__Work required__
Could you write out exactly the lines from the one that contains "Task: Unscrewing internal" through the last line of the listing below, both included and nothing more?

Content starts

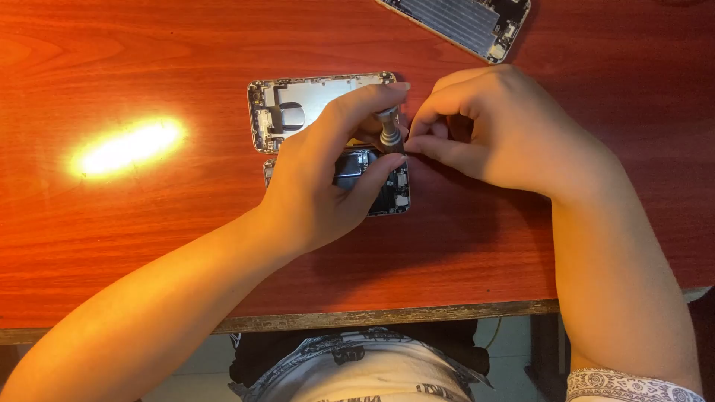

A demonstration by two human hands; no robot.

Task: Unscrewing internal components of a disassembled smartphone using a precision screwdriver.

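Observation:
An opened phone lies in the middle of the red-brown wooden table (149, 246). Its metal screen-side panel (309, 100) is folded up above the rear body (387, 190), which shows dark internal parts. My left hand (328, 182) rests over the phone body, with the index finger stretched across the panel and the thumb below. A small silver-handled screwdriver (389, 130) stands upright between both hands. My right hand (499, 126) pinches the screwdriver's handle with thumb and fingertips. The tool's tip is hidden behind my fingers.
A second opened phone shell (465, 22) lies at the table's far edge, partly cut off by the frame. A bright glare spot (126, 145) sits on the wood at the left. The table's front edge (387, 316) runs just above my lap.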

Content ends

__Reply__
Task: Unscrewing internal components of a disassembled smartphone using a precision screwdriver.

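Observation:
An opened phone lies in the middle of the red-brown wooden table (149, 246). Its metal screen-side panel (309, 100) is folded up above the rear body (387, 190), which shows dark internal parts. My left hand (328, 182) rests over the phone body, with the index finger stretched across the panel and the thumb below. A small silver-handled screwdriver (389, 130) stands upright between both hands. My right hand (499, 126) pinches the screwdriver's handle with thumb and fingertips. The tool's tip is hidden behind my fingers.
A second opened phone shell (465, 22) lies at the table's far edge, partly cut off by the frame. A bright glare spot (126, 145) sits on the wood at the left. The table's front edge (387, 316) runs just above my lap.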

The full output has already been given.